*Work instruction*:
The lines to copy from the data below are those that hold the string "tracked".

*** Begin section ***

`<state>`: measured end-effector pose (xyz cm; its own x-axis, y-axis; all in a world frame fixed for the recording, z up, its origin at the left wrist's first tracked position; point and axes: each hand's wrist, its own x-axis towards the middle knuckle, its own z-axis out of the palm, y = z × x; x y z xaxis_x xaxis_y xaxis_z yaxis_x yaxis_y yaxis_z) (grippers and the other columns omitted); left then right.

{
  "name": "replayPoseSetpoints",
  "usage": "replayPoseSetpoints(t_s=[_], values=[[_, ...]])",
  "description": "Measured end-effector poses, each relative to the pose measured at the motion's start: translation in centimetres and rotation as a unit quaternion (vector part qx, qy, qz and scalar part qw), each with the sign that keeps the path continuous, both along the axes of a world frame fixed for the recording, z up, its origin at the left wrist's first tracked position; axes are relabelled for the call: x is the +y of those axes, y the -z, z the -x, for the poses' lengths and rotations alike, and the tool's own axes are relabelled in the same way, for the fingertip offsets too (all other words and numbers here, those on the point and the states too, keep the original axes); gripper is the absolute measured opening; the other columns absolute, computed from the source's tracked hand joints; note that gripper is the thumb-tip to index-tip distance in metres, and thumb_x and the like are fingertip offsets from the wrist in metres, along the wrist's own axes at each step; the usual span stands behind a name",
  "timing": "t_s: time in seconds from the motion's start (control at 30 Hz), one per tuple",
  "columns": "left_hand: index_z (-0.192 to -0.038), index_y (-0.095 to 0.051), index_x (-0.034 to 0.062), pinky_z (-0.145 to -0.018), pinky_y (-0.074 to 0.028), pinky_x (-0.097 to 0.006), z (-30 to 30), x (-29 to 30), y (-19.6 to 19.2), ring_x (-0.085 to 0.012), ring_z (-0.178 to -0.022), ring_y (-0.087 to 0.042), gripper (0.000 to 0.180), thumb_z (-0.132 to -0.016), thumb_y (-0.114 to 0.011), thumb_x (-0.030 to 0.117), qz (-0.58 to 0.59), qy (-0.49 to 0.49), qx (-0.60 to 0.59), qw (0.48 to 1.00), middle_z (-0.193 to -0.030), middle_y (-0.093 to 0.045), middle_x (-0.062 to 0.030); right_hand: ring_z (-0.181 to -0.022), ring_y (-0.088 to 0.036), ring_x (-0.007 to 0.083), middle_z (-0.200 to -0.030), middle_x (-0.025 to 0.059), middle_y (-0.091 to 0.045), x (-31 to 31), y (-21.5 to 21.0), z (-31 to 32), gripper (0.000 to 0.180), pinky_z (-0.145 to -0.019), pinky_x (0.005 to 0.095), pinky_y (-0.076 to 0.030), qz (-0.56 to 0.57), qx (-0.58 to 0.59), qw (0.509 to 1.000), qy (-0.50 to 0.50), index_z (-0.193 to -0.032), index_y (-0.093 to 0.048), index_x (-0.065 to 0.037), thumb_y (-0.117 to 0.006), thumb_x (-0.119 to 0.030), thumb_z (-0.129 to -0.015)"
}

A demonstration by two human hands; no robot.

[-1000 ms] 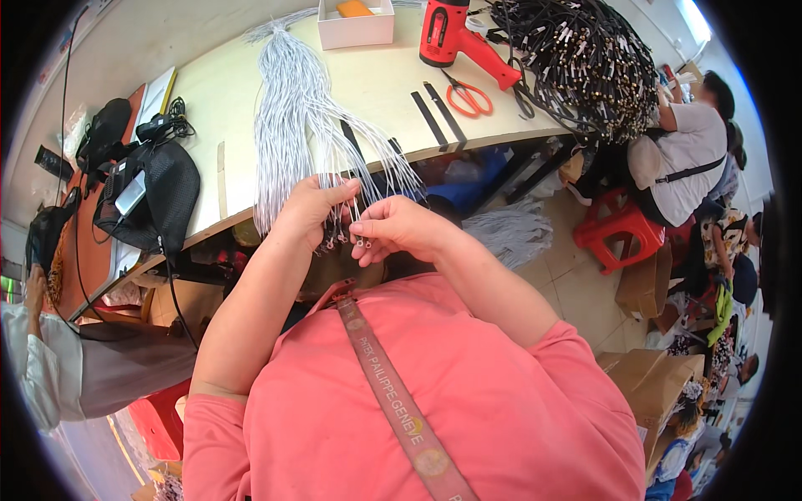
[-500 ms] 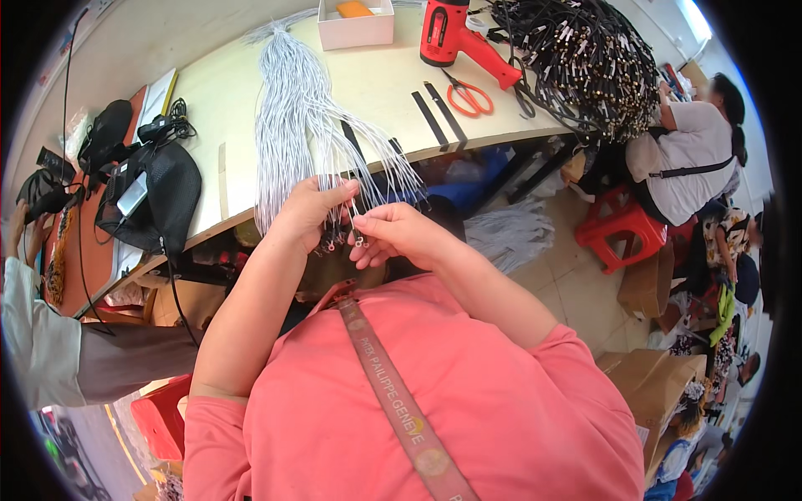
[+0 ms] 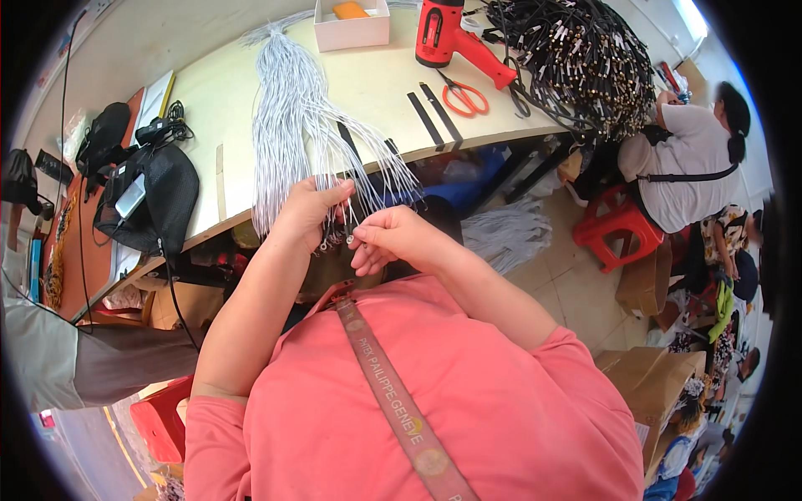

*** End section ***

*Result*:
`<state>`: measured end-effector pose (xyz cm; its own x-axis, y-axis; all in a world frame fixed for the recording, z up, its origin at the left wrist's first tracked position; point and axes: each hand's wrist, its own x-axis towards the middle knuckle, its own z-axis out of the palm, y = z × x; x y z xaxis_x xaxis_y xaxis_z yaxis_x yaxis_y yaxis_z) (grippers and the other columns omitted); left then right.
  "description": "Measured end-effector poses, each relative to the pose measured at the motion's start: translation in centimetres and rotation as a unit quaternion (vector part qx, qy, qz and scalar part qw), each with the sign that keeps the path continuous, both along the axes of a world frame fixed for the recording, z up, its origin at the left wrist's first tracked position; axes are relabelled for the call: x is the +y of those axes, y the -z, z the -x, for the poses' lengths and rotations alike, and the tool's own axes are relabelled in the same way, for the fingertip offsets too (all other words and numbers here, those on the point and the states too, keep the original axes); gripper is the absolute measured opening; the other columns absolute, computed from the source's tracked hand joints; note that gripper is the thumb-tip to index-tip distance in metres, and thumb_x and the like are fingertip offsets from the wrist in metres, along the wrist's own axes at each step; the usual span stands behind a name",

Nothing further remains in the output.